Harland Rowe (Portland (Maine) Evening Express & Advertiser, July 31, 1919)

Harland Rowe

This article was written by Kurt Blumenau

Harland Rowe (Portland (Maine) Evening Express & Advertiser, July 31, 1919)Harland Rowe served Connie Mack. He served his country in combat. And he served banking customers in his Maine hometown for 50 years.

The latter two accomplishments dwarf the first; Rowe was one of those players for whom pro baseball was more of a footnote in life than a defining highlight. His career consisted of 17 games as a yannigan with the 1916 Philadelphia Athletics, one of the worst major-league teams of the twentieth century.1 By his 21st birthday, he had moved on to other things.
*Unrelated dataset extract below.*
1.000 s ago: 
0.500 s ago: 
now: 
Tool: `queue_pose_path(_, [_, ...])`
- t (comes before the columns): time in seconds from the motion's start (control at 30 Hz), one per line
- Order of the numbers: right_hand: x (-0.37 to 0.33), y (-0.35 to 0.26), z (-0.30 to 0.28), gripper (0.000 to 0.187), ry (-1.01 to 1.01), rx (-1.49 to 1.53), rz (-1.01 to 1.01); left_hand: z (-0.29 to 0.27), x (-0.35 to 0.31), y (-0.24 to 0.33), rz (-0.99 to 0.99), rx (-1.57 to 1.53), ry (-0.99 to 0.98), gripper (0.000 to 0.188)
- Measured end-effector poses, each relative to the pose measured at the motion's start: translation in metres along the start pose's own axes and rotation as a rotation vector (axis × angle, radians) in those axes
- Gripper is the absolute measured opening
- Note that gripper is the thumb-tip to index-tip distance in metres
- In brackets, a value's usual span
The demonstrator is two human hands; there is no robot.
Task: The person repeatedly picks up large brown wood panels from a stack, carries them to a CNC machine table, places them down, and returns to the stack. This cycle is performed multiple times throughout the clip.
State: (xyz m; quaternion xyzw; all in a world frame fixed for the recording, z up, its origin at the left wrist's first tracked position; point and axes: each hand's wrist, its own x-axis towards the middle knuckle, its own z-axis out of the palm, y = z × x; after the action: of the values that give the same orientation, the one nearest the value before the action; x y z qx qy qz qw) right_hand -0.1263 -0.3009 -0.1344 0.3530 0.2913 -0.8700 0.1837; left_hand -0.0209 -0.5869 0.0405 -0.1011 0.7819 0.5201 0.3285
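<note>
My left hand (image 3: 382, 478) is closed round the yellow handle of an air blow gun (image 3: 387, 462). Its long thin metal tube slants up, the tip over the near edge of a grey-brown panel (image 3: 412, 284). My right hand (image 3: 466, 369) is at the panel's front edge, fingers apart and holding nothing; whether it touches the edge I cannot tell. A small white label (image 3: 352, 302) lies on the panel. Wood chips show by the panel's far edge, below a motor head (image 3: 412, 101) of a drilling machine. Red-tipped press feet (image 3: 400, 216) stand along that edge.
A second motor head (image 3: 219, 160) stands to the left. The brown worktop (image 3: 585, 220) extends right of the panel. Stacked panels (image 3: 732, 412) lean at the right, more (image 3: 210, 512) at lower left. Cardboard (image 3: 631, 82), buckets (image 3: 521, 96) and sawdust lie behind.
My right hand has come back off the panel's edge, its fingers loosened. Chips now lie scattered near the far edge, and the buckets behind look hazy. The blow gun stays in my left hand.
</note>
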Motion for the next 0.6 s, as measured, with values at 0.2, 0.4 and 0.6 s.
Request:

Harland Stimson Rowe was born on April 20, 1896, in Springvale, Maine, a village of the town – now city – of Sanford in the southern part of the state.2 At the end of the 2023 season, he remained the only former big-leaguer to be born in either Springvale or Sanford.3 He was the second of five children born to Hiram B. and Alberta (Stimson) Rowe.4

Hiram Rowe was a grocer at the time of his son’s birth, but by 1910 he’d entered the banking business as a founding director of the Springvale National Bank.5 News stories from the 1910s and ’20s describe Hiram as cashier with the bank; a cashier is an executive role responsible for a bank’s cash on hand, securities, and debts.6 At various times, Hiram served as a deputy sheriff; a member of Sanford’s board of selectmen and finance committee; the treasurer of Sanford’s Board of Trade; and a trustee of Nasson Institute, later Nasson College.7 Hiram and Alberta were active in civic and church organizations as well.8

Young Harland graduated in 1914 from Hebron Academy, a college preparatory boarding school about 70 miles north of Springvale, completing the school’s “Scientific Course.”9 Hitting leadoff and playing shortstop, he led Hebron’s baseball team to the unofficial championship of the state’s prep schools that spring.10

His parents had ordered the boy to focus on education, not sports, so he initially played baseball and track under the name “H. Stimson.” This deception ended when Hiram and Alberta visited Hebron on the day of a ballgame and caught their son in action. Henceforth he used his full name, along with the nickname “Hypie,” which stayed with him throughout his life.11

From Hebron, the younger Rowe moved on to the University of Maine. His athletic hesitancy discarded, Rowe went out for the baseball team as a freshman.12 He won the starter’s job at third base under coach Jack Phelan, even playing regularly in the season-ending state college championship tournament, in which Maine placed second.13

Rowe held his starting job as a sophomore in the spring of 1916 and turned in several highlights, including a game on April 30 against Bowdoin College in which he hit a 10th-inning single, advanced to third on two bunts, and scored the winning run on a wild pitch.14 His playing height and weight were listed as 6-feet-1 and 165 to 170 pounds.15

Former major-league infielder Monte Cross took over as Maine’s baseball coach for the 1916 season. That change shaped the future of several of his players, including Rowe.16 Cross’s last big-league manager, Mack, had sold off some of the stars from his 1914 American League championship team and seen others jump to the Federal League.17 The gutted A’s had finished last in 1915 with a 43-109-2 record, and attendance tumbled to 146,223, a season-over-season decline of 58 percent.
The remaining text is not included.